YOUR TASK >>
Reproduce the section of the listing that begins at the line containing "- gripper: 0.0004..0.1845" and finishes at the line containing "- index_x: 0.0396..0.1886". Include both end lines and nothing beyond them.

(Beginning of INFORMATION SUPPLIED)

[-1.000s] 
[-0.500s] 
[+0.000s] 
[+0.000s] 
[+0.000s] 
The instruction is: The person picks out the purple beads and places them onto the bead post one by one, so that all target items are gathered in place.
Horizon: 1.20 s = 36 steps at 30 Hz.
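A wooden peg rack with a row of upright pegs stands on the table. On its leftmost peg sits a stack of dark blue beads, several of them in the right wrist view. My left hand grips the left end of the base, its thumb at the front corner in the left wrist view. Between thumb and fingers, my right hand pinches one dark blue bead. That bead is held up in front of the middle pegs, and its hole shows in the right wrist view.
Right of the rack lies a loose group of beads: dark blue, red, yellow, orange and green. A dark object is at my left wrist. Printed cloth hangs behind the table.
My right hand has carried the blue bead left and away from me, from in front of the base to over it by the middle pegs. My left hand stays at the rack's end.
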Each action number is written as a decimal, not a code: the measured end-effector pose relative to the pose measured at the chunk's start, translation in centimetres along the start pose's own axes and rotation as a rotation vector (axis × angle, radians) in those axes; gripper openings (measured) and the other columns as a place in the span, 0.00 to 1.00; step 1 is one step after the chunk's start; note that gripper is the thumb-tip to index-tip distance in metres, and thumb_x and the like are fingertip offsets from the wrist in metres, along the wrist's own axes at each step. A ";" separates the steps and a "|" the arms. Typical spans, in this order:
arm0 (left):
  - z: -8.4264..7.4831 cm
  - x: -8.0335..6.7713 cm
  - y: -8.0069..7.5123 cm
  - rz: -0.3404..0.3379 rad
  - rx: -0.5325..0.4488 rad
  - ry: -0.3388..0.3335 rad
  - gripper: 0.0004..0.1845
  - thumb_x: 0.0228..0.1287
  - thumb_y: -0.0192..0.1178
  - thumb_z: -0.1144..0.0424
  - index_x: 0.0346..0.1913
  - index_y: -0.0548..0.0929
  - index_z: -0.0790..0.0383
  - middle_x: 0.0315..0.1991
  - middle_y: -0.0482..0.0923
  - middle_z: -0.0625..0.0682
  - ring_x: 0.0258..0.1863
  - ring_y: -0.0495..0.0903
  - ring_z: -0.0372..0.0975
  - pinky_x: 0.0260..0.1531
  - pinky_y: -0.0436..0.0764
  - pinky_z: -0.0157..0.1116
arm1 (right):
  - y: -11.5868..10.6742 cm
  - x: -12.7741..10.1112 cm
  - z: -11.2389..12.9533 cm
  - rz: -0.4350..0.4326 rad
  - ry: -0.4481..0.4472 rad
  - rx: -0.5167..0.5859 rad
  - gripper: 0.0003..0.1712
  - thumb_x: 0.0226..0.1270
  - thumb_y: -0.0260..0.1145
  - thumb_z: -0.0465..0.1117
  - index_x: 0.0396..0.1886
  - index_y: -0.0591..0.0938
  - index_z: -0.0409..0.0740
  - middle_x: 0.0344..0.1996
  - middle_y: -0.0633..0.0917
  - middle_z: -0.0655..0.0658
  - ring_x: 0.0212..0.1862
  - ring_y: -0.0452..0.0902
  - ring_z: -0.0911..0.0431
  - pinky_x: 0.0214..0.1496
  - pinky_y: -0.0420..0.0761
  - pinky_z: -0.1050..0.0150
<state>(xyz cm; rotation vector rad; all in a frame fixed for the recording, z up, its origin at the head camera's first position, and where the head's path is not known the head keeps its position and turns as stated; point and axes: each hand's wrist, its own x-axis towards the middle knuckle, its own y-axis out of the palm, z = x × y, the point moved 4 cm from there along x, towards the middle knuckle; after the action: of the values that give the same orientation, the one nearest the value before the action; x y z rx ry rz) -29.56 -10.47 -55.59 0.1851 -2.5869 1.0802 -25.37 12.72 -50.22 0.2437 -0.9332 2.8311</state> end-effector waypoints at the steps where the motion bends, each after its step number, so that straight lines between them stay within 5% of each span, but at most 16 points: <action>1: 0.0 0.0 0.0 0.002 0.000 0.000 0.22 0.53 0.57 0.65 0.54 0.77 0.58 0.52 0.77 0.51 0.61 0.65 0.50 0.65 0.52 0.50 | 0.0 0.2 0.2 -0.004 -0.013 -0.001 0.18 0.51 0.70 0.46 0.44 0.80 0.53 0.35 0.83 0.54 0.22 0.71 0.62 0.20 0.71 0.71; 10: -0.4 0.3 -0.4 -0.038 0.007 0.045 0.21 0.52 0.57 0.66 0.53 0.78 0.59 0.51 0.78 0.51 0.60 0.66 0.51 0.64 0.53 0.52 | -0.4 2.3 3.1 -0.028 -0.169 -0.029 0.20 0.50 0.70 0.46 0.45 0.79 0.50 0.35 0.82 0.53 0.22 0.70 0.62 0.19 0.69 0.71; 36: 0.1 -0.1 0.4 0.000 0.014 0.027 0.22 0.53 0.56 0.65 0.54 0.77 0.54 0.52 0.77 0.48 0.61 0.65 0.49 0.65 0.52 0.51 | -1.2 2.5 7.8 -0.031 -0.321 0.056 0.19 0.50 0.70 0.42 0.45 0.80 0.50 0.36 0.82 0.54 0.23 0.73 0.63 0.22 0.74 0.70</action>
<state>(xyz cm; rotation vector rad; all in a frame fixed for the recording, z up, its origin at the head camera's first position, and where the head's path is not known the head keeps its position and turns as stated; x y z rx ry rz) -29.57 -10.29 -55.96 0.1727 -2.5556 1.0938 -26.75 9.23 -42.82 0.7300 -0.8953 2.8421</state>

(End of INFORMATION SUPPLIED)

WRITTEN ANSWER >>
  - gripper: 0.0004..0.1845
  - thumb_x: 0.0228..0.1287
  - thumb_y: -0.0192..0.1178
  - thumb_z: -0.1144..0.0424
  - index_x: 0.0346..0.1913
  - index_y: -0.0548..0.0929
  - index_z: -0.0790..0.0383
  - middle_x: 0.0315..0.1991
  - middle_y: -0.0482..0.0923
  - middle_z: -0.0625..0.0682
  - ring_x: 0.0258..0.1863
  - ring_y: -0.0495..0.0903
  - ring_z: -0.0372..0.0975
  - pinky_x: 0.0260..0.1531
  - pinky_y: -0.0436..0.0764
  - pinky_z: -0.0157..0.1116
arm1 (right):
  - y: -11.5868..10.6742 cm
  - x: -12.7741..10.1112 cm
  - z: -11.2389..12.9533 cm
  - rz: -0.4350..0.4326 rad
  - ry: -0.4481..0.4472 rad
  - rx: -0.5167..0.5859 rad
  - gripper: 0.0003..0.1712
  - thumb_x: 0.0226..0.1270
  - thumb_y: -0.0260..0.1145
  - thumb_z: -0.0465..0.1117
  - index_x: 0.0396..0.1886

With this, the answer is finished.